What to produce:
Copy the lines below exactly. Start at the first and finish with the line containing "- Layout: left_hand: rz".

Listed records:

+++++

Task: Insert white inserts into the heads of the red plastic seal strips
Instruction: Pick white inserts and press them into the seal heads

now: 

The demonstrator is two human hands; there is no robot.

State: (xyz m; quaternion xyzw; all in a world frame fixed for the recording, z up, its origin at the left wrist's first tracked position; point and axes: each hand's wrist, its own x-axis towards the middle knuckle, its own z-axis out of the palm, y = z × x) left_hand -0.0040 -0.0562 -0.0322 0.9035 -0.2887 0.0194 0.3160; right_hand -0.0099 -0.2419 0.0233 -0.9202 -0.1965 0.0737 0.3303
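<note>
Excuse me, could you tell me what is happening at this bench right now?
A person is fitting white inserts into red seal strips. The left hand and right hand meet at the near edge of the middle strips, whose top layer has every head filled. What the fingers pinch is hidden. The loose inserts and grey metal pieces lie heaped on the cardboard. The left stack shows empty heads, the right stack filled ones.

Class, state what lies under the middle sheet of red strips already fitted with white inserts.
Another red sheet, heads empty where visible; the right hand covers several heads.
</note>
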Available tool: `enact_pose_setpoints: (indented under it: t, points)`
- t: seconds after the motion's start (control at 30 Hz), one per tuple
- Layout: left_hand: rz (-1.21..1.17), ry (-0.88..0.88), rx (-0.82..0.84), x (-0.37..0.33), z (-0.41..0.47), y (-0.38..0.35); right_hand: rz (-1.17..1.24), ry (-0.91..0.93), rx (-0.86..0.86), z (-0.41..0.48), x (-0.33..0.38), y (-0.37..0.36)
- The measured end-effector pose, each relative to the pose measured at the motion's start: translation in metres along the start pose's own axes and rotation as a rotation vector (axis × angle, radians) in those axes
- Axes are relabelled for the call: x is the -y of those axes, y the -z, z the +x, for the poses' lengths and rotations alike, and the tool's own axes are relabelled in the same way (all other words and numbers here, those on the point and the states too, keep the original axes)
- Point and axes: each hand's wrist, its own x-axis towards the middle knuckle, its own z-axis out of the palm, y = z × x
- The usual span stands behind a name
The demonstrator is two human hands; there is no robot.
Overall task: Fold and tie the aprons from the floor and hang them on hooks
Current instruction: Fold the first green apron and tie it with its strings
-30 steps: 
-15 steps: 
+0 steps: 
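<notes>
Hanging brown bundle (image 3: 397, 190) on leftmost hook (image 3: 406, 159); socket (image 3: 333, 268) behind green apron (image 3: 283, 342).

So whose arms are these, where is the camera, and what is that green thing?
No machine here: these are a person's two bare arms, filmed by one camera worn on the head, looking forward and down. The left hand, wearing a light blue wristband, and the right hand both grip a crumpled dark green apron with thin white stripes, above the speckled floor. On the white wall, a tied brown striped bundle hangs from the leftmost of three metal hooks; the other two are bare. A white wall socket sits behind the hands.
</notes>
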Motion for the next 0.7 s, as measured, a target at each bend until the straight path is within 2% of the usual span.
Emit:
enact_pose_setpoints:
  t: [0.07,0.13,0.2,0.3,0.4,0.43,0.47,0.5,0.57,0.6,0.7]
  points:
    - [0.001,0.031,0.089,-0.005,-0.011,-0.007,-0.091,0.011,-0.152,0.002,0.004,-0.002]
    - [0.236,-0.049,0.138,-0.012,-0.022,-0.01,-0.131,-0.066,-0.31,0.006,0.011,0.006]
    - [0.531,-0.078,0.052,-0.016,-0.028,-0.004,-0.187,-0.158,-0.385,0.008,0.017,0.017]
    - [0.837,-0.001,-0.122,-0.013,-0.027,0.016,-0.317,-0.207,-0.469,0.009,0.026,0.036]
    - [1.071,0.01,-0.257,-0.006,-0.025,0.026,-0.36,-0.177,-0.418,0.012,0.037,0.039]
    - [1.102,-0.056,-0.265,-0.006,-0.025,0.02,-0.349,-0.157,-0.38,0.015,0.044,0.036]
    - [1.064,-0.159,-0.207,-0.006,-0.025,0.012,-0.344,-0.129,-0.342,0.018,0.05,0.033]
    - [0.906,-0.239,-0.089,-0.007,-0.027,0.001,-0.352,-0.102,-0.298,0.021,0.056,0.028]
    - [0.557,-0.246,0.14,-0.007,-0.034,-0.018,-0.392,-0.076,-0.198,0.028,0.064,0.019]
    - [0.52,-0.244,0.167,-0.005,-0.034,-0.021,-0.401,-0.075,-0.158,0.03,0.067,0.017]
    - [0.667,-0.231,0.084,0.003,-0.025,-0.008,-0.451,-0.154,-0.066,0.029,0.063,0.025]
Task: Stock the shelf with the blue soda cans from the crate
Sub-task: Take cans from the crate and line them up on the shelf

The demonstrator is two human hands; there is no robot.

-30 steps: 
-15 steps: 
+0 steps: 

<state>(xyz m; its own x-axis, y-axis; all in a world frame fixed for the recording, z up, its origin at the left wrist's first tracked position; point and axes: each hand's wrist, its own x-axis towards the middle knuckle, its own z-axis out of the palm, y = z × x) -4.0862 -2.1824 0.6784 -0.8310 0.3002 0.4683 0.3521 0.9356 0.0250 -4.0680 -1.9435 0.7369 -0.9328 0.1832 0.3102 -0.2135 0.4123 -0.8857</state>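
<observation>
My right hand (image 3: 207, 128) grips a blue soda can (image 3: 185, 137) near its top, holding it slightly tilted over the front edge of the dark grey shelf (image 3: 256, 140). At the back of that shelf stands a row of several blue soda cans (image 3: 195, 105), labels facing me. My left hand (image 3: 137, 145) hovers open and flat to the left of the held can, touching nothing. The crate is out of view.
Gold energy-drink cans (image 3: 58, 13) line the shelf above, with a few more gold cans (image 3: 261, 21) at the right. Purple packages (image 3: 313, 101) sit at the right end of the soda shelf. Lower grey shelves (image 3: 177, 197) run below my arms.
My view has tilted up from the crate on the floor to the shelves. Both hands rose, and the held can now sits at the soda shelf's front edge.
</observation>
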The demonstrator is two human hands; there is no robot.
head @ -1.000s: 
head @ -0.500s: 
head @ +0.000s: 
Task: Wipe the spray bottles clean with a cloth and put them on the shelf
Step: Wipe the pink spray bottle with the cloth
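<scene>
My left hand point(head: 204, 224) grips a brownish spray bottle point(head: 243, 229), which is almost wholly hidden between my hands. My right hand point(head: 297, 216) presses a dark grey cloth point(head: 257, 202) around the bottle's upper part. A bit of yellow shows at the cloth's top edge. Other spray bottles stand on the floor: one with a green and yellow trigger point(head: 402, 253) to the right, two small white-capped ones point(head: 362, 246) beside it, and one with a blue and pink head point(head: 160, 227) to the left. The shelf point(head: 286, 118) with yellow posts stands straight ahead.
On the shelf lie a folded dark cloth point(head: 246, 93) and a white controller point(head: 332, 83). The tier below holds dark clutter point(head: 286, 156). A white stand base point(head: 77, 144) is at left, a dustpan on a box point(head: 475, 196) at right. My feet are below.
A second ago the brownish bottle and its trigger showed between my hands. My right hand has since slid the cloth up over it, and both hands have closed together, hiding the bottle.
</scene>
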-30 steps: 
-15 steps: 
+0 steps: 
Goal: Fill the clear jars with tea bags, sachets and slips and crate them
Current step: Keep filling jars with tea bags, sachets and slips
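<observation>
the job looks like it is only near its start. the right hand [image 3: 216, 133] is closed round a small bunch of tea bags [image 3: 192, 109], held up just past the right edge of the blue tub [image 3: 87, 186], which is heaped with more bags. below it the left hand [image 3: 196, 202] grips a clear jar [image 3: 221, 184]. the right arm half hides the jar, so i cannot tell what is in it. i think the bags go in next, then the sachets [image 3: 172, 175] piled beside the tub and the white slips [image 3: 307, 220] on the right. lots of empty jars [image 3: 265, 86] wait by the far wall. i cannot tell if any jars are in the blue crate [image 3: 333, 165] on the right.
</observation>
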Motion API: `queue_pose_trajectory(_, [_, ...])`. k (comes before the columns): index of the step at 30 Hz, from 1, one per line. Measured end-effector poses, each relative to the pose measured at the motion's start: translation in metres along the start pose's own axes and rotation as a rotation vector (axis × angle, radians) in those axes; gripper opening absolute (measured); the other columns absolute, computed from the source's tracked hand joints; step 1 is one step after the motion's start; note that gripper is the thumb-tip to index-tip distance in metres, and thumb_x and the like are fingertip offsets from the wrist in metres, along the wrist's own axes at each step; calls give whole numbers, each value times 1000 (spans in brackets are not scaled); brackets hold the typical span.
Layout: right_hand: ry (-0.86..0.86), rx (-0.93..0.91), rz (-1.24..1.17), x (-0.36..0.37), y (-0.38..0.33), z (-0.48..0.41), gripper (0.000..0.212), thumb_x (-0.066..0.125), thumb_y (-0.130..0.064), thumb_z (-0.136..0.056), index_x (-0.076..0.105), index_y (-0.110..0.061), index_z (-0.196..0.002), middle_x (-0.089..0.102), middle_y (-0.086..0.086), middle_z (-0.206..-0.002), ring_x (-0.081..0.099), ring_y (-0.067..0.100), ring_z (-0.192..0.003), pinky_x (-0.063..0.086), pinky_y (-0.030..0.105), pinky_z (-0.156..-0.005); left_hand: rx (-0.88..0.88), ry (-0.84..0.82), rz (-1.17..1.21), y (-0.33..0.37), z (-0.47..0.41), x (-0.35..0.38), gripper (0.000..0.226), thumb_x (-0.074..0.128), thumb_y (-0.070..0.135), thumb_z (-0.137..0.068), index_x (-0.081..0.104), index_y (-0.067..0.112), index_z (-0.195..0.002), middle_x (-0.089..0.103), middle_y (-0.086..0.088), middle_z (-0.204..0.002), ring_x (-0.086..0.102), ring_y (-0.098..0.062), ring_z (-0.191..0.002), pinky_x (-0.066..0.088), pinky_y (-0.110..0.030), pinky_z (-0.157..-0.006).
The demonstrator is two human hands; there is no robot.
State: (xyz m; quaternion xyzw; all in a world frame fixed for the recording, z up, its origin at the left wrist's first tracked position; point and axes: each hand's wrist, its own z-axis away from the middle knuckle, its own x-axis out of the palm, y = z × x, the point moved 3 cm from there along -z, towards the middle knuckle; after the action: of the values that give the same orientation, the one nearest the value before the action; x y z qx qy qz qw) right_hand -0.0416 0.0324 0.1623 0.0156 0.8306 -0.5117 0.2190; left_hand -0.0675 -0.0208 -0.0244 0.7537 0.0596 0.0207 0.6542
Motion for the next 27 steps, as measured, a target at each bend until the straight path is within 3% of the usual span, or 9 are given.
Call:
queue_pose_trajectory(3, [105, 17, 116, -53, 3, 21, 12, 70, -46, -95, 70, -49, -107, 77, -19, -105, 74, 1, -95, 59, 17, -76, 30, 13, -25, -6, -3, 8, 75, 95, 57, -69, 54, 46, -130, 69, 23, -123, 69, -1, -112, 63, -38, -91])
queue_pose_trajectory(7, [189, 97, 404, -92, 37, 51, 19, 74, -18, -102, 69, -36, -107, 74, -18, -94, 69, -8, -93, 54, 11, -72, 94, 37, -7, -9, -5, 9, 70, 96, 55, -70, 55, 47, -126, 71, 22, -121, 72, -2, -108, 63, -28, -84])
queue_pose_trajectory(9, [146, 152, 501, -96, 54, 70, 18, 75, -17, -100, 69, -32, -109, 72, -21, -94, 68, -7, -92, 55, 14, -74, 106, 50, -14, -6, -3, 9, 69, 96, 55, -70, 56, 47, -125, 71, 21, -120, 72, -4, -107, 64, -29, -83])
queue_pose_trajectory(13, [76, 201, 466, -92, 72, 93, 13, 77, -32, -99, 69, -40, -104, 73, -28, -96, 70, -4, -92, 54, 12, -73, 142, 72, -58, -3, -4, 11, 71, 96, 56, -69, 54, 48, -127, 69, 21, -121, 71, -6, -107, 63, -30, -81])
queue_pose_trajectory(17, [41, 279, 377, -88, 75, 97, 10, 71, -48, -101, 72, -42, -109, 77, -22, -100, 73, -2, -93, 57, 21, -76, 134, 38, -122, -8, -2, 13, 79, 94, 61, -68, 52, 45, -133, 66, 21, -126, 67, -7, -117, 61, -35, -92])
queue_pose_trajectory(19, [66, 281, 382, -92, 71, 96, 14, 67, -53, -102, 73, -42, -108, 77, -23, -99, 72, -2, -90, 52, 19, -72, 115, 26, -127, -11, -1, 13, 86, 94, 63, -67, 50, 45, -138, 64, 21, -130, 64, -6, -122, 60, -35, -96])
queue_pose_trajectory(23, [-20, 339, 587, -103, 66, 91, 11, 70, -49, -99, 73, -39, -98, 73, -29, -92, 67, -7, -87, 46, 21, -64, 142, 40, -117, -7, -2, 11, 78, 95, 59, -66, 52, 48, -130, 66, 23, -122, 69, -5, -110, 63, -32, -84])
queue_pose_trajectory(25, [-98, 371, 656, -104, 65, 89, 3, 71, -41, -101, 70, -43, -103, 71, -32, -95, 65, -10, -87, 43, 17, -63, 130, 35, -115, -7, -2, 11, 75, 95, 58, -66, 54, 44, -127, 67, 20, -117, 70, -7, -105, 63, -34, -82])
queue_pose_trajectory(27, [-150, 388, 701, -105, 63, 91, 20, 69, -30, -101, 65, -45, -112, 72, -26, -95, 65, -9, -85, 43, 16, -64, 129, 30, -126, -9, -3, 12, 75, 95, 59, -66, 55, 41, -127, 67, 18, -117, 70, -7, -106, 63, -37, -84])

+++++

Result of this exercise:
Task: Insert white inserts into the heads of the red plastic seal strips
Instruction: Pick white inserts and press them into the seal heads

now: 

The demonstrator is two human hands; there is no robot.

State: (xyz m; quaternion xyzw; all in a world frame fixed for the recording, z up, its origin at the left wrist's first tracked position; point and axes: each hand's wrist, its own x-axis towards the middle knuckle, its own z-axis out of the palm, y = z × x) left_hand -0.0040 -0.0562 -0.0322 0.9035 -0.2887 0.0194 0.3160; right_hand -0.0099 -0.2419 0.0233 -0.9202 -0.1965 0.0737 0.3303
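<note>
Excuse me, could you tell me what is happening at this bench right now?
A person is fitting white inserts into red seal strips. The left hand and right hand meet at the near edge of the middle strips, whose top layer has every head filled. What the fingers pinch is hidden. The loose inserts and grey metal pieces lie heaped on the cardboard. The left stack shows empty heads, the right stack filled ones.

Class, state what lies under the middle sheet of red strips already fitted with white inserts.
Another red sheet, heads empty where visible; the right hand covers several heads.
</note>
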Available tool: `enact_pose_setpoints: (indented under it: t, points)`
- t: seconds after the motion's start (control at 30 Hz), one per tuple
- Layout: left_hand: rz (-1.21..1.17), ry (-0.88..0.88), rx (-0.82..0.84), x (-0.37..0.33), z (-0.41..0.47), y (-0.38..0.35); right_hand: rz (-1.17..1.24), ry (-0.91..0.93), rx (-0.86..0.86), z (-0.41..0.48), x (-0.33..0.38), y (-0.37..0.36)

Now the exercise is finished.